Dia yang Kuanggap Guru

Pernahkah kalian respek kepada manusia yang pernah dijumpai dari berbagai sisi

Untuk pertanyaan ini, aku jawab iya. Mungkin banyak orang yang kujumpai yang membuatku kagum dari satu sudut pandang namun tidak dengan guruku. Beliau mengajarkanku banyak hal tentang kehidupan. bagaimana menaruh kehidupan dunia di tangan bukan di hati.

terlalu banyak hikmah yang mungkin kuramu dari interaksi kami. satu hal yang kupercayai dari setiap tindakannya adalah tidak pernah sekalipun aku menjumpai tindakannya karena ego, semua berdasar pada pertimbangan yang matang. salah satu orang yang tenang menghadapi musibah yang pernah kujumpai.

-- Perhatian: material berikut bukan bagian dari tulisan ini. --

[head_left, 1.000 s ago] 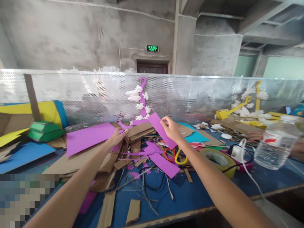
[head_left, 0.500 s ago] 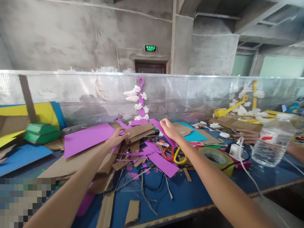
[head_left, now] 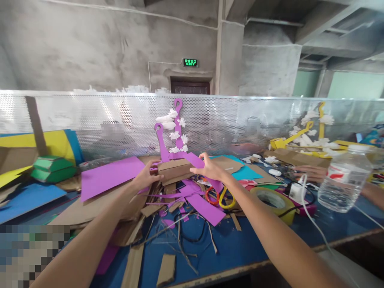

sekali waktu beliau merintis sekolah dan gagal namun dari raut wajahnya, tidak ada rasa kekecewaan darinya. sekali waktu merintis tempat kursus yang sudah mulai berjalan kemudian berhenti tanpa kutahu sebabnya dan lagi-lagi tak nampak di wajahnya sebuah kekecewaan.

Aku tak mampu meramu tulisan untuk menggambarkan beliau karena kuyakin bahwa semua hal yang kuceritakan tidak akan mampu merepresentasikan pribadi beliau. terlalu dalam untuk sekedar menulis apa yang ada di dalam samudera hikmah yang beliau tunjukkan kepada dunia, entahlah namun jernihnya pikiran beliau membuat beberapa kali aku bermimpi untuk menjadi pribadi seperti beliau.